### HOW TO COMPLETE THIS TASK:
The listing below is to be copied in full, line by line.

═══

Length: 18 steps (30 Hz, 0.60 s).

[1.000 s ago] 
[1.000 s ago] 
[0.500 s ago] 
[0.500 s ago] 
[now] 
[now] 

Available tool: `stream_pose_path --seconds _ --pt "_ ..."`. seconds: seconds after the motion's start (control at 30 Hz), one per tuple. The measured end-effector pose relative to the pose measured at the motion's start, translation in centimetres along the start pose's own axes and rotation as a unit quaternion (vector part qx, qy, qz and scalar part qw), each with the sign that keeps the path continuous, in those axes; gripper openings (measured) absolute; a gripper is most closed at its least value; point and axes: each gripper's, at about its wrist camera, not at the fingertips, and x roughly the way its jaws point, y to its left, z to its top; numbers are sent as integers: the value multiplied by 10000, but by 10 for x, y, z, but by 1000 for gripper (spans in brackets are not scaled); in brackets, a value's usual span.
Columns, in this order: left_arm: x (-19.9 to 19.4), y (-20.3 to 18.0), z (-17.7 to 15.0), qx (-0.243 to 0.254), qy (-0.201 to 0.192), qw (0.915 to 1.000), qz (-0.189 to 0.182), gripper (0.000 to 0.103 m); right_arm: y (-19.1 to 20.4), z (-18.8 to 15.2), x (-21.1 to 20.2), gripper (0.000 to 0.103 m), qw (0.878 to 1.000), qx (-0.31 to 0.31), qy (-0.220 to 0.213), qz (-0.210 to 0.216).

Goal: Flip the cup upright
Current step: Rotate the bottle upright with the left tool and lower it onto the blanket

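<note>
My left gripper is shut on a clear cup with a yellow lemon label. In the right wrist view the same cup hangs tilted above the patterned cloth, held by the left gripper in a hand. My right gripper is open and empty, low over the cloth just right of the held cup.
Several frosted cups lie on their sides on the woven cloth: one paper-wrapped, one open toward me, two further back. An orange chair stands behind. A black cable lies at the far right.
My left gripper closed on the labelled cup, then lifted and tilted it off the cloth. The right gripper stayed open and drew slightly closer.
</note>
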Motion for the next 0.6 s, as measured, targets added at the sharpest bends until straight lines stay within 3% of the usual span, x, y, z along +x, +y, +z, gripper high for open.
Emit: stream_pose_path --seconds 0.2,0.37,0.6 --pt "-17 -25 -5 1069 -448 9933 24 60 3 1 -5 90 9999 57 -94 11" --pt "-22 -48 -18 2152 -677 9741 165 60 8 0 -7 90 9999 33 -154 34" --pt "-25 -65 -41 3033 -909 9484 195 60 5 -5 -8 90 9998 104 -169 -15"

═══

### ANSWER TO THE EXERCISE:
Length: 18 steps (30 Hz, 0.60 s).

[1.000 s ago] 
[1.000 s ago] 
[0.500 s ago] 
[0.500 s ago] 
[now] 
[now] 

Available tool: `stream_pose_path --seconds _ --pt "_ ..."`. seconds: seconds after the motion's start (control at 30 Hz), one per tuple. The measured end-effector pose relative to the pose measured at the motion's start, translation in centimetres along the start pose's own axes and rotation as a unit quaternion (vector part qx, qy, qz and scalar part qw), each with the sign that keeps the path continuous, in those axes; gripper openings (measured) absolute; a gripper is most closed at its least value; point and axes: each gripper's, at about its wrist camera, not at the fingertips, and x roughly the way its jaws point, y to its left, z to its top; numbers are sent as integers: the value multiplied by 10000, but by 10 for x, y, z, but by 1000 for gripper (spans in brackets are not scaled); in brackets, a value's usual span.
Columns, in this order: left_arm: x (-19.9 to 19.4), y (-20.3 to 18.0), z (-17.7 to 15.0), qx (-0.243 to 0.254), qy (-0.201 to 0.192), qw (0.915 to 1.000), qz (-0.189 to 0.182), gripper (0.000 to 0.103 m); right_arm: y (-19.1 to 20.4), z (-18.8 to 15.2), x (-21.1 to 20.2), gripper (0.000 to 0.103 m), qw (0.878 to 1.000), qx (-0.31 to 0.31), qy (-0.220 to 0.213), qz (-0.210 to 0.216).

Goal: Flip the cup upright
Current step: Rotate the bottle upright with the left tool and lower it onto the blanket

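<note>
My left gripper is shut on a clear cup with a yellow lemon label. In the right wrist view the same cup hangs tilted above the patterned cloth, held by the left gripper in a hand. My right gripper is open and empty, low over the cloth just right of the held cup.
Several frosted cups lie on their sides on the woven cloth: one paper-wrapped, one open toward me, two further back. An orange chair stands behind. A black cable lies at the far right.
My left gripper closed on the labelled cup, then lifted and tilted it off the cloth. The right gripper stayed open and drew slightly closer.
</note>
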Motion for the next 0.6 s, as measured, targets added at the sharpest bends until straight lines stay within 3% of the usual span, x, y, z along +x, +y, +z, gripper high for open.
Emit: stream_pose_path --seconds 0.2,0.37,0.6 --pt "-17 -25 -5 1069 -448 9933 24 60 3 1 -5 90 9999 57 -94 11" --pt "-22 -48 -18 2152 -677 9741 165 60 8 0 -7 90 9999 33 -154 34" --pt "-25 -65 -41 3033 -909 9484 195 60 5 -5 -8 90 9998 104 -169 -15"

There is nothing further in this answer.